Los interiores claros, las entradas de luz natural o la continuidad visual entre estancias suelen aparecer entre los recursos más utilizados por diseñadores y arquitectos especializados en viviendas compactas.

Un piso de 50 metros puede parecer mucho más amplio

La distribución interior puede cambiar completamente la percepción de una vivienda. En los últimos años, muchos proyectos residenciales han dejado atrás modelos excesivamente compartimentados para apostar por espacios abiertos y versátiles.

"Esto es fundamental", opina y añade, “apostar por “espacios abiertos, espacios que tienen doble función, mobiliario convertible como un sofá cama o una mesa plegable. Distribuciones, ¡pensadas al milímetro".

Las soluciones multifuncionales se han convertido en uno de los recursos más utilizados en viviendas urbanas. Camas abatibles, mesas plegables, muebles extensibles o espacios híbridos permiten adaptar una misma estancia a diferentes momentos del día.

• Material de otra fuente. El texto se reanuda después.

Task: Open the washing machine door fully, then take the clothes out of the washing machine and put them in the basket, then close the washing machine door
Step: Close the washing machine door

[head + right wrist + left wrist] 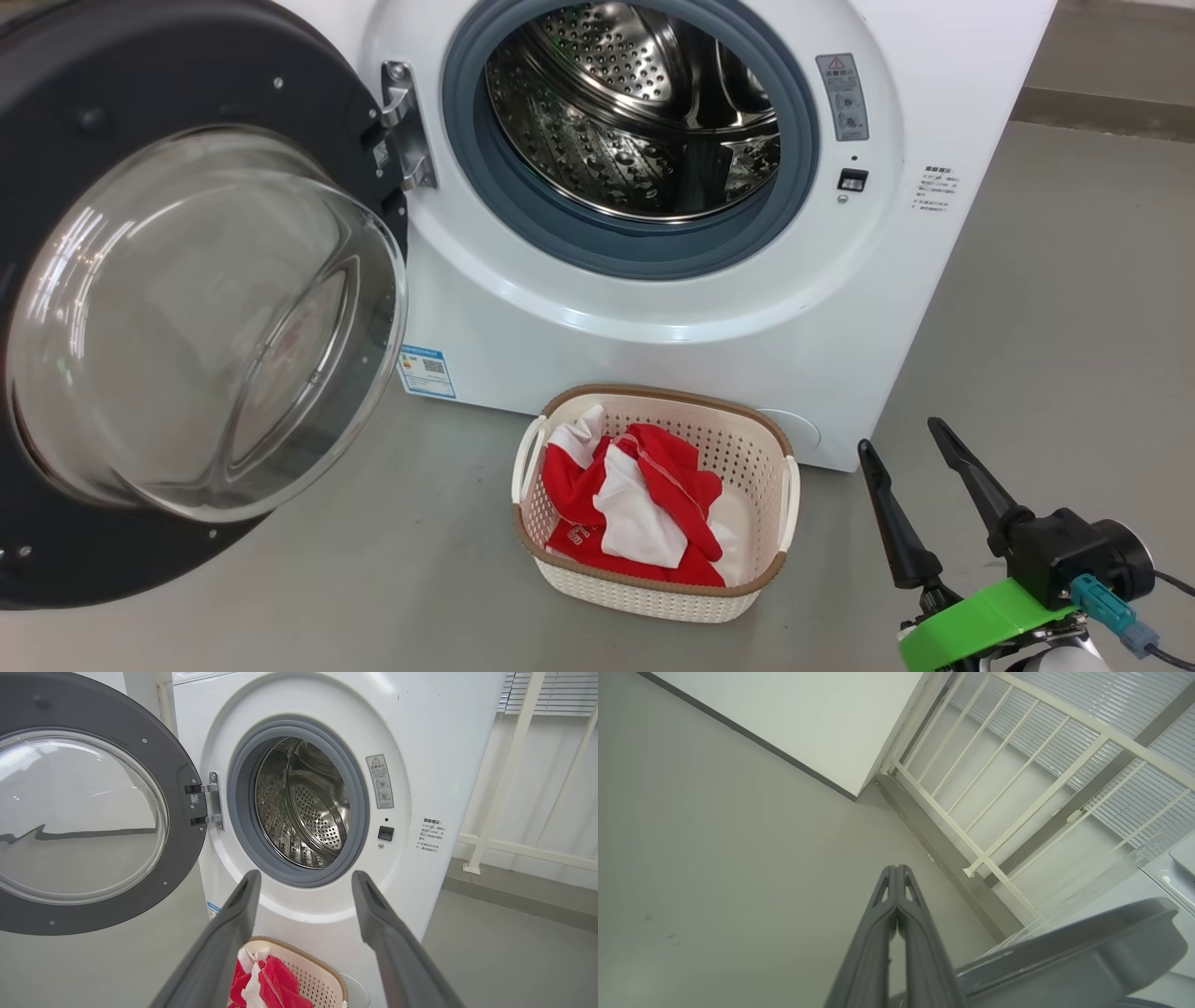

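Note:
The white washing machine [653, 308] stands ahead with its steel drum [635, 103] bare inside. Its door [187, 308], black-rimmed with a clear glass bowl, is swung wide open to the left; the right wrist view shows the door [93, 812] too. Red and white clothes [635, 504] lie in the cream basket [653, 597] on the floor in front of the machine. My right gripper [901, 437] is open and empty at the lower right, beside the basket. My left gripper [896, 870] is shut on nothing, pointing at floor and wall, with the door's dark rim [1064, 956] close by.
Grey floor [1046, 308] spreads to the right of the machine. A white railing [1017, 788] with blinds behind it stands past the machine. The basket [308, 966] sits close against the machine's front.

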`<state>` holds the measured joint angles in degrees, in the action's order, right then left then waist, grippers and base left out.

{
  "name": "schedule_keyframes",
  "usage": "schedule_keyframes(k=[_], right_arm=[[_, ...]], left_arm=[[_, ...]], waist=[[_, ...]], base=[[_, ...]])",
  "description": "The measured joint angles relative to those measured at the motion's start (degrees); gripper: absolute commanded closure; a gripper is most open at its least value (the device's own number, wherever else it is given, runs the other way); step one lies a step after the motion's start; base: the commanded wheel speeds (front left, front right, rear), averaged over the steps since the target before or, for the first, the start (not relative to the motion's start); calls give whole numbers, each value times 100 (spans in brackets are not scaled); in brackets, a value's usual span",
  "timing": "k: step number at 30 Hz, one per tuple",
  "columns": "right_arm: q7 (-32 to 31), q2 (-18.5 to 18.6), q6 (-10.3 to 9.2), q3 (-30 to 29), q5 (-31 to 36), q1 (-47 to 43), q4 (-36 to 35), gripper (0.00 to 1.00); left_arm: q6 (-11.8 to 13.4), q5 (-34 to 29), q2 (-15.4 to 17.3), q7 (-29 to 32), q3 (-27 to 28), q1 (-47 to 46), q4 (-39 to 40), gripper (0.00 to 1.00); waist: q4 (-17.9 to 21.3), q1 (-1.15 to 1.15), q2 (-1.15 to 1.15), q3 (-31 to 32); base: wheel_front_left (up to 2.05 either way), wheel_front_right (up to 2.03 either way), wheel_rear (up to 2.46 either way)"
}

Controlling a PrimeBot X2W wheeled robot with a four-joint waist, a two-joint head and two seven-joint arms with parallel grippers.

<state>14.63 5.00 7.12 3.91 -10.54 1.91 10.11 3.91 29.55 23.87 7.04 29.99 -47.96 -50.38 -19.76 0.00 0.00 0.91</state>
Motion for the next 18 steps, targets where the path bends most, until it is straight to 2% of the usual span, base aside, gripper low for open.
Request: schedule_keyframes(k=[9,18], right_arm=[[0,19,0,74,0,-1,-11,0],[0,68,0,166,-1,-2,-32,0]], left_arm=[[-396,1114,213,1412,716,-527,-1148,100],[-742,1262,365,1820,740,-526,-1460,100]], waist=[[52,0,0,20],[90,0,0,-6]], base=[[0,0,0],[0,0,0]])
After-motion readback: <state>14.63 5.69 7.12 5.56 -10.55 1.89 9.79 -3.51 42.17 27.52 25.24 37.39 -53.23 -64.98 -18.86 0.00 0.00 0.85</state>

Cómo ganar espacio útil sin realizar grandes obras

La idea de mejorar una vivienda suele asociarse a derribos, redistribuciones complejas o reformas de gran alcance. Sin embargo, muchas mejoras pueden realizarse mediante intervenciones mucho más sencillas.

“La utilización de armariadas ocultas donde guardar todo bien es una ventaja”, explica. El almacenamiento oculto gana protagonismo precisamente por esa capacidad para liberar espacio visible y reducir la sensación de saturación. “Ideal para artículos de limpieza, plancha… todo muy pensado en economía de espacio".

La filosofía detrás de este tipo de soluciones es sencilla: en una vivienda pequeña cada hueco desaprovechado puede convertirse en una oportunidad.